*** Block opens ***

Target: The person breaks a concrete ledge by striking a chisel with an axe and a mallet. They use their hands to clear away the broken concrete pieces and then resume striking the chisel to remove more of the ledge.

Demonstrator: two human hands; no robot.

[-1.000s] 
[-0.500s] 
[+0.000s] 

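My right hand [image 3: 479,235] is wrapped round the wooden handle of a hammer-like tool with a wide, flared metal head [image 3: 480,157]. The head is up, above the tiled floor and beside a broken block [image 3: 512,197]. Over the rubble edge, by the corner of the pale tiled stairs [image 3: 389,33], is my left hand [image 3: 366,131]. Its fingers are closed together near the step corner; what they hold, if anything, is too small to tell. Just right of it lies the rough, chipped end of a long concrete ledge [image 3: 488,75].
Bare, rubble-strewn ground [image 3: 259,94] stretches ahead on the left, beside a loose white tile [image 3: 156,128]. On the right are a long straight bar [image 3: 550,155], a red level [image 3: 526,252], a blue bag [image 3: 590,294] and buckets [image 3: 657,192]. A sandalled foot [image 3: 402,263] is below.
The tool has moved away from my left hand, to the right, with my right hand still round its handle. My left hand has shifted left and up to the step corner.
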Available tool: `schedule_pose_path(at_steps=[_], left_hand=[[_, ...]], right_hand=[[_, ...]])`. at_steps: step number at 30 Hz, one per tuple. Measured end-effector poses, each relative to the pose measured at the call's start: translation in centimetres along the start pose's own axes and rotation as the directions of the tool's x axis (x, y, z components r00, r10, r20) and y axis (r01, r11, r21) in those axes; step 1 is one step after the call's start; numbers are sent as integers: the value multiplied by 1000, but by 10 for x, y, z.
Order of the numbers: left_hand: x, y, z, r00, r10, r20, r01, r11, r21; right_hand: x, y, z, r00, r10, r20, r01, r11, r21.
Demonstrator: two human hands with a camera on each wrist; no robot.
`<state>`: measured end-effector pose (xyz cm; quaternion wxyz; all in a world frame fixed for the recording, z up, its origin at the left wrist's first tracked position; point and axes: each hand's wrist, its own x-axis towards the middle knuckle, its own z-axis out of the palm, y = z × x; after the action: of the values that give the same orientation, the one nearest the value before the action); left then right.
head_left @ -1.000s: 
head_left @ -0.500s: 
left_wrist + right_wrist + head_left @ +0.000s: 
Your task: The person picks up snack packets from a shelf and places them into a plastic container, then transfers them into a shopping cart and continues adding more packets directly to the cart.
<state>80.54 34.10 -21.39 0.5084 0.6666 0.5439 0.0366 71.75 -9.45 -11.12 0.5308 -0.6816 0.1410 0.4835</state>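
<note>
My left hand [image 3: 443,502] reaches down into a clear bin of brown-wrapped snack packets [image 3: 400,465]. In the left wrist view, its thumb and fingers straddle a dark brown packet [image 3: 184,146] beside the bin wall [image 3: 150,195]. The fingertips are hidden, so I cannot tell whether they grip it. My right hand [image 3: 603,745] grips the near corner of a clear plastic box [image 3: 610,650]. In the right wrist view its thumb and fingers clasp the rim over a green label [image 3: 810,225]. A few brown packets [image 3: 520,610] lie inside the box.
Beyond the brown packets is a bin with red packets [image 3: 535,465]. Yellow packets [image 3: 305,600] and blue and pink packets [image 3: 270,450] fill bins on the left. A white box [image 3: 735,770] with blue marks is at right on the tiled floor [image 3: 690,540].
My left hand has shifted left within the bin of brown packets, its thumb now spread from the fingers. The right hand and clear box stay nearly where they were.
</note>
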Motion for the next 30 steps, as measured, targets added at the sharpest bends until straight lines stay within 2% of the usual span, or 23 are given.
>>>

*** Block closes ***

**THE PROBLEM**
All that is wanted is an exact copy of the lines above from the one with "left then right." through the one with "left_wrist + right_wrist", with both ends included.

**TASK ANSWER**
`<state>`: measured end-effector pose (xyz cm; quaternion wxyz; all in a world frame fixed for the recording, z up, its origin at the left wrist's first tracked position; point and axes: each hand's wrist, its own x-axis towards the middle knuckle, its own z-axis out of the palm, y = z × x; after the action: of the values that give the same orientation, the one nearest the value before the action); left then right.
head_left @ -1.000s: 
head_left @ -0.500s: 
left_wrist + right_wrist + head_left @ +0.000s: 

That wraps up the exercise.